**EXERCISE OBJECTIVE**. Copy out the data word for word, without any of its pictures.

—————

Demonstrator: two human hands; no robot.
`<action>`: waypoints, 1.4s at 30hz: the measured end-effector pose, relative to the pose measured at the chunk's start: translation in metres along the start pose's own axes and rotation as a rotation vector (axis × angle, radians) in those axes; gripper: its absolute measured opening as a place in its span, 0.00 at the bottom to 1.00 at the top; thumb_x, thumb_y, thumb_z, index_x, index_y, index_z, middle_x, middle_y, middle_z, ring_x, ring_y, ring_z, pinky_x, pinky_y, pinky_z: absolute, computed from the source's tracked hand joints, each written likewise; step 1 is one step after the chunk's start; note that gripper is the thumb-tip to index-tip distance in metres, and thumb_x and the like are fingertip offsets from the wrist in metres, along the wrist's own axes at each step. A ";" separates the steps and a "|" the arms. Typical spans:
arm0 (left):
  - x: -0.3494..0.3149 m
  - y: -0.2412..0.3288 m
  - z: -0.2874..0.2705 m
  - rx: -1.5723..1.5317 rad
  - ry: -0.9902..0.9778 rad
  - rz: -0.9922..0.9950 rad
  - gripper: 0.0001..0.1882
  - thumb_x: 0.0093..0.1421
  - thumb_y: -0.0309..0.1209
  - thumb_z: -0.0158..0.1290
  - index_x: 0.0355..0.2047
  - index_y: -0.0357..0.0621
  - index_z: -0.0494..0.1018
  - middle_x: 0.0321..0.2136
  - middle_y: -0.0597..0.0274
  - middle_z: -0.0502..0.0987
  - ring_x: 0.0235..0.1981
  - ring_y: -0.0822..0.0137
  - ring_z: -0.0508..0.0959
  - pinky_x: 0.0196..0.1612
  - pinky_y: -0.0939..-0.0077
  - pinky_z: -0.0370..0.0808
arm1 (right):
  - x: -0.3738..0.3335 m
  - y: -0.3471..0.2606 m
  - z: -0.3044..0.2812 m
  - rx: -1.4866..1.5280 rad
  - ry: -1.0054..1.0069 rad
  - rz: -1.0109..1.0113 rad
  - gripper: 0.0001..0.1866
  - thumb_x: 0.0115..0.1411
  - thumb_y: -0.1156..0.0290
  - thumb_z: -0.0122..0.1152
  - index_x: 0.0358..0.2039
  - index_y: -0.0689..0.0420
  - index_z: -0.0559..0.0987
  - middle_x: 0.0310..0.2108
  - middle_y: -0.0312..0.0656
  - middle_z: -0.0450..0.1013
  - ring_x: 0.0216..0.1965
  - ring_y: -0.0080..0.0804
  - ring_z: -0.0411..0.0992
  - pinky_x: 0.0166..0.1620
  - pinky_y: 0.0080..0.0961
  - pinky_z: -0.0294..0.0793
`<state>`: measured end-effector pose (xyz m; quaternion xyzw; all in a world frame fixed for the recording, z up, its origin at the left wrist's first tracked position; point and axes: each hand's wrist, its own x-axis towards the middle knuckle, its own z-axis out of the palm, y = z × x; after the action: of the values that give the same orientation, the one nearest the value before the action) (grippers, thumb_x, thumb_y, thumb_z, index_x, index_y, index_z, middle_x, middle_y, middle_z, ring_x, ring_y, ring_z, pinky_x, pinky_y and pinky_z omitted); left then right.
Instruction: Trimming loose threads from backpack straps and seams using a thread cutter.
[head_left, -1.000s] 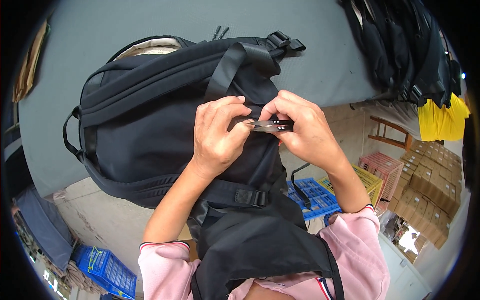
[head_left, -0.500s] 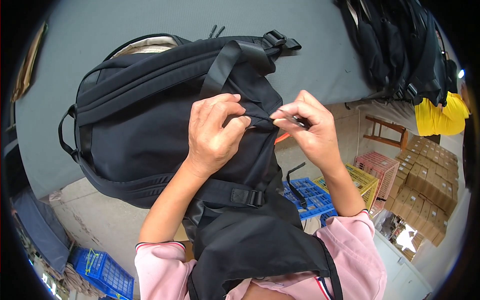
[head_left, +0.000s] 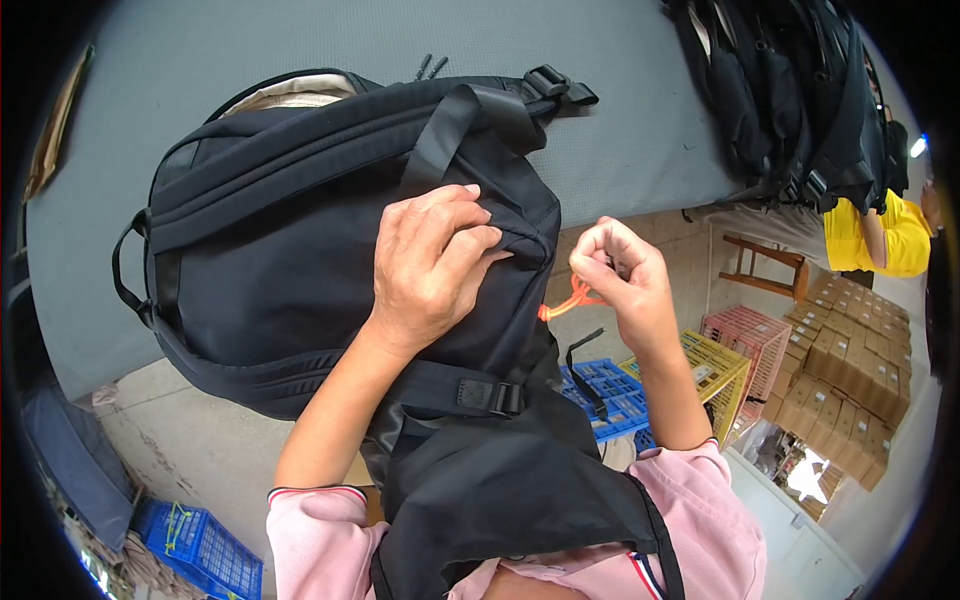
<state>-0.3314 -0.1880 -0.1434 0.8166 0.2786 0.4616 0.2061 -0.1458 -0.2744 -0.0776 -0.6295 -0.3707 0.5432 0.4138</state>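
A black backpack [head_left: 275,265] lies on the grey-covered table with its shoulder straps facing up. At the base end of the bag, my left hand [head_left: 420,275] pinches a fold of the black fabric between thumb and curled fingers. My right hand [head_left: 632,285] is off the bag, just right of its corner, with fingers closed round a small dark tool [head_left: 618,267]. Most of that tool is hidden, so its exact kind is unclear. An orange cord [head_left: 572,302] runs from beneath my right fingers to the bag's edge.
More black backpacks [head_left: 780,110] are piled at the table's far right. Beyond the grey table [head_left: 620,80], a person in yellow [head_left: 890,235] stands near a wooden stool [head_left: 765,265]. Blue [head_left: 605,395], yellow [head_left: 700,375] and pink crates [head_left: 745,345] and stacked cartons [head_left: 850,355] fill the right.
My right hand has drawn away from the bag's corner, moving right and slightly down with the dark tool. More of the orange cord now shows. The left hand keeps its place.
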 end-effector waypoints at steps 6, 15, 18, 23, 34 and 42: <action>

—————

**RESPONSE TO THIS TASK**.
Demonstrator: two human hands; no robot.
`<action>`: waypoints, 1.4s at 30hz: the measured end-effector pose, relative to the pose measured at the chunk's start: translation in metres along the start pose's own axes and rotation as a rotation vector (axis × angle, radians) in those axes; gripper: its absolute measured opening as a place in its span, 0.00 at the bottom to 1.00 at the top; thumb_x, thumb_y, thumb_z, index_x, index_y, index_z, middle_x, middle_y, middle_z, ring_x, ring_y, ring_z, pinky_x, pinky_y, pinky_z: absolute, computed from the source's tracked hand joints, each written likewise; step 1 is one step after the chunk's start; note that gripper is the thumb-tip to index-tip distance in metres, and thumb_x and the like are fingertip offsets from the wrist in metres, along the wrist's own axes at each step. A ";" separates the steps and a "|" the arms. Typical spans:
arm0 (left):
  - x: -0.3494..0.3149 m
  - y: -0.2412..0.3288 m
  - z: -0.2874..0.2705 m
  - rx: -1.5723..1.5317 rad
  - ry: -0.9902..0.9778 rad
  - rz: -0.9922..0.9950 rad
  - gripper: 0.0001..0.1882
  - thumb_x: 0.0093..0.1421
  - thumb_y: -0.0309..0.1209
  - thumb_z: -0.0158..0.1290
  - index_x: 0.0355..0.2047
  - index_y: -0.0357..0.0621
  - index_z: -0.0494..0.1018
  - middle_x: 0.0321..0.2136
  - middle_y: -0.0597..0.0274
  - middle_z: -0.0502..0.0987
  - ring_x: 0.0235..0.1981
  - ring_y: -0.0822..0.0137
  - ring_z: -0.0508..0.0959
  - pinky_x: 0.0196..0.1612
  - pinky_y: -0.0939..-0.0077
  - pinky_z: -0.0370..0.0808
arm1 (right):
  - x: -0.3738..0.3335 m
  - y: -0.3471..0.2606 m
  - z: -0.3044..0.2812 m
  - rx: -1.4866..1.5280 rad
  - ry: -1.0054..1.0069 rad
  - rz: -1.0109..1.0113 rad
  - gripper: 0.0001..0.1866
  - thumb_x: 0.0115..0.1411
  - thumb_y: -0.1156..0.0290
  - thumb_z: -0.0122..0.1152
  - index_x: 0.0358..0.2039
  - index_y: -0.0689..0.0420
  - index_z: -0.0559..0.0987
  - middle_x: 0.0310..0.2108
  - middle_y: -0.0312..0.0656
  - middle_z: -0.0450..0.1013
  - ring_x: 0.0216..0.1965
  - ring_y: -0.0080..0.0804
  - ring_z: -0.0411..0.0992
  - pinky_x: 0.0166..0.1620
  - pinky_y: 0.0080..0.0961
  - pinky_z: -0.0294..0.0793
`<state>`: measured end-effector pose (xyz m; quaternion xyzw; all in a world frame fixed for the recording, z up, its origin at the left wrist's first tracked position; point and axes: each hand's wrist, its own x-axis towards the middle knuckle, its own z-axis out of the palm, y = z × x; after the action: of the values that give the same orientation, the one nearest the value before the action) (grippers, thumb_x, thumb_y, thumb_z, index_x, index_y, index_z, middle_x, middle_y, middle_z, ring_x, ring_y, ring_z, pinky_x, pinky_y and pinky_z omitted); left then right.
Instruction: Trimming loose threads from backpack straps and seams using a thread cutter.
[head_left, -1.000s] 
[head_left, -0.500s] 
[head_left, +0.000s] 
<state>-0.3314 -0.1880 -0.1434 0.8166 0.2786 0.4616 0.2061 -0.1458 -0.2744 -0.0776 -0.6295 -0.3707 0.5432 0.4138</state>
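A black backpack [head_left: 275,265] lies on the grey-covered table with its shoulder straps facing up. At the base end of the bag, my left hand [head_left: 420,275] pinches a fold of the black fabric between thumb and curled fingers. My right hand [head_left: 632,285] is off the bag, just right of its corner, with fingers closed round a small dark tool [head_left: 618,267]. Most of that tool is hidden, so its exact kind is unclear. An orange cord [head_left: 572,302] runs from beneath my right fingers to the bag's edge.
More black backpacks [head_left: 780,110] are piled at the table's far right. Beyond the grey table [head_left: 620,80], a person in yellow [head_left: 890,235] stands near a wooden stool [head_left: 765,265]. Blue [head_left: 605,395], yellow [head_left: 700,375] and pink crates [head_left: 745,345] and stacked cartons [head_left: 850,355] fill the right.
My right hand has drawn away from the bag's corner, moving right and slightly down with the dark tool. More of the orange cord now shows. The left hand keeps its place.
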 end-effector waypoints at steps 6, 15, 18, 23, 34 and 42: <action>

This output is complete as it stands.